Ну, видите, между «Слепой красавицей» и «Приключениями Буратино» существует масса таинственных сходств, которые я попытался как-то проанализировать в книге о Пастернаке. Мне кажется, глава «Слепая красавица» там одна из удачных, там присутствует некая новизна. Дело в том, что у Пастернака сложилось, я думаю, к 1959 году чёткое ощущение, что российская культура — это крепостной театр. А вот что будет с этим крепостным театром, когда его отпустят на свободу,— это вопрос. Конечно, Пастернак писал это, вдохновляемый датой. 1961 год, к которому он приурочил окончание пьесы,— это годовщина 100-летняя отмены крепостного права в России. Он её сопоставлял до известной степени с реформами Хрущёва, с ликвидацией последствий сталинизма.
И вот у Пастернака было к Хрущёву очень неоднозначное отношение. При Сталине он уцелел, а при Хрущёве подвергся разносной травли и чуть не был изгнан. И неслучайно Пастернак говорил: «При Сталине всё-таки публично снимать штаны не было принято. Когда-то,— говорил он,— нами правил безумец и убийца, а теперь — дурак и свинья». Ну, есть разница в масштабе. С Пастернаком Сталин как-то не то чтобы считался, но он себя с ним соотносил. А вот Хрущёв этого не понимал. И когда Хрущёв ехал к Шолохову и публично просил его уберечь Давыдова и Нагульного в финале «Поднятой целины», а Шолохов говорил: «Нет, никак не могу»,— это Пастернаку представлялось довольно дурной комедией.
Поэтому крепостная реформа, крепостной театр представляется ему в этот момент реформой советского искусства, освобождением его и, простите, его гибелью, как это ни ужасно, потому что… Там есть такой герой Ветхопещерников, который как раз всё время высказывает такую проповедь свободы, но это не совпадает с авторской позицией.
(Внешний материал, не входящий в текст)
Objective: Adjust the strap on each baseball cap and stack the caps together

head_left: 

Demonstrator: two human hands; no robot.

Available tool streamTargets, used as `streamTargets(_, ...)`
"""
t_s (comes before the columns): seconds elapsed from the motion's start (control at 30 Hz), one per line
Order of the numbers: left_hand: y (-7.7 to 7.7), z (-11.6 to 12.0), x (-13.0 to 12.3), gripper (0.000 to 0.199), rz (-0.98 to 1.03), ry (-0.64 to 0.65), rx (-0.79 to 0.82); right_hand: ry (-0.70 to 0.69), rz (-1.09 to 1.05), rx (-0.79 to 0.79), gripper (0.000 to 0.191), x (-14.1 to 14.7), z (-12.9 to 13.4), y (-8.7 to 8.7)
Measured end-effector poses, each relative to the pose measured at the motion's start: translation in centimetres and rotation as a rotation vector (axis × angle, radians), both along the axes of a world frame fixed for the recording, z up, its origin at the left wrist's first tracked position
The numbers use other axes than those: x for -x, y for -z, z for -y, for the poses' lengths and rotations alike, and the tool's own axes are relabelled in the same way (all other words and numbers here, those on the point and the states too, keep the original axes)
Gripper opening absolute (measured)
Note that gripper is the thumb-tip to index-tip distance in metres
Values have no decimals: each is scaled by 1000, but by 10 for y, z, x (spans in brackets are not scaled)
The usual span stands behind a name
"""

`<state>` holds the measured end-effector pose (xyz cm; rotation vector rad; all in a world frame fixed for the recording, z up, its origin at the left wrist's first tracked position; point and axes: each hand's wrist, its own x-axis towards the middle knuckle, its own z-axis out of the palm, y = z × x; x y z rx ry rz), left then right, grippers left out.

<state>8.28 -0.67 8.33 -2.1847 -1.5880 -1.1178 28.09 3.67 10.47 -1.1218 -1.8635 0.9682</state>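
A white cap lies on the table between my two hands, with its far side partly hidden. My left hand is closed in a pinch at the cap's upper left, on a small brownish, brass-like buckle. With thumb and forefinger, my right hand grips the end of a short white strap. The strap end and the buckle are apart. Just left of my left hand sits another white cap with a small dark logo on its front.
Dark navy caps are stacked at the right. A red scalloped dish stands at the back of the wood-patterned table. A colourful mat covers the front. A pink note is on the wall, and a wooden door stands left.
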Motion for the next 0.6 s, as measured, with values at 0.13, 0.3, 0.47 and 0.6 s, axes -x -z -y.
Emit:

А вот главный герой — Григорий, вот этот актёр крепостного театра,— он всё время говорит: «Если бы нам свободы, то мы бы покорили весь мир».
Но вот вопрос-то весь в том, в какой степени они могут этой свободой распорядиться. Поэтому пожар крепостного театра, который должен был произойти в третьем действии… А пожар — это одна из любимых пастернаковских схем. «О, как мы молодеем, когда узнаем, // Что — горим…» — сказано в набросках к «Спекторскому» (ну, вот эти двадцать строф с предисловием). Это должна быть тема смертоносной свободы — свободы, несущей гибель, как это ни ужасно. У Пастернака сложное отношение к свободе. Вот не свободен влюблённый, не свободна плодоносящая яблоня.
Поэтому статья «Новое совершеннолетие», которую Лазарь Флейшман так глубоко проанализировал в книге «Борис Пастернак в тридцатые годы»,— это статья, от которой, я думаю, Пастернак не отрекался бы, потому что проповедь чистой свободы всегда была ему чужда, творческий долг для него выше. И поспекторскиэтому слепая красавица (понятное дело, Россия — метафора слепой красавицы), она там в конце должна была прозреть. Но что именно она понимает — мы вряд ли поймём. От пьесы осталась едва четверть — пролог и часть первого действия из четырёх, поэтому очень трудно судить о том, чем бы это было. Думаю, что это была бы пьеса о разочаровании в политической свободе и о поисках другой свободы, других её источников.